How many times have we said “yes” to God only to change our minds, for whatever reason, and fail to do what we have promised to Him? Not only are we like that first son in the Gospel, but we are also among those mentioned by Ezekiel in the first reading. Our Lord has called each of us to turn from our wickedness and to act virtuously. The promise He makes with this conversion is that we will be forgiven of our past sinfulness and we will live.
However, if we turn from the path of virtue and give into sin, once again, we will be held more responsible because we know the Lord Who has saved us. We will have no excuse on the Day of Judgment. For this reason, our turn to virtue must be complete; at least we have to be trying to make it more and more complete every day.
This brings us right back to St. Paul when he instructs us to do nothing out of selfishness or out of vainglory.

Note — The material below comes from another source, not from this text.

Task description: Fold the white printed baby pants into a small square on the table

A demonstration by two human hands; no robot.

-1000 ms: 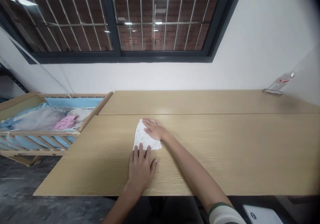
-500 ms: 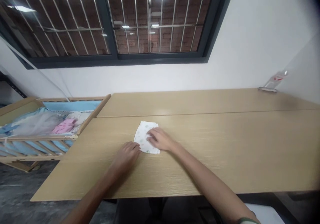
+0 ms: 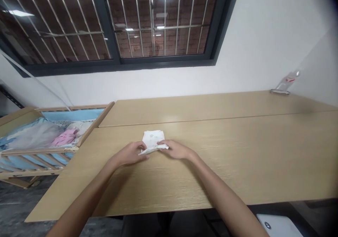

Instead, he says, we are to be humble and regard others as more important than ourselves, leading us to look out for the interests of others rather than seeking our own interest. This is what real love for God and neighbor looks like.
Needless to say, this is not easy for us, but it is the fullest meaning of turning to live a life of virtue. More than that, it is exactly what Jesus did for us. That part is mind boggling because He truly is the most important and the highest of all persons, yet He was willing to make Himself lower than the rest of us, that is, to look at us as being more important than Himself, and to look out for our interests.
If He Who is God can do this, why is it so difficult for us sinful creatures? There is no sense in the typical competition to see who is better or greater than whom. We need to have the attitude of Jesus, turn from our sinfulness, say “yes” to God, and live a life of charity and humility.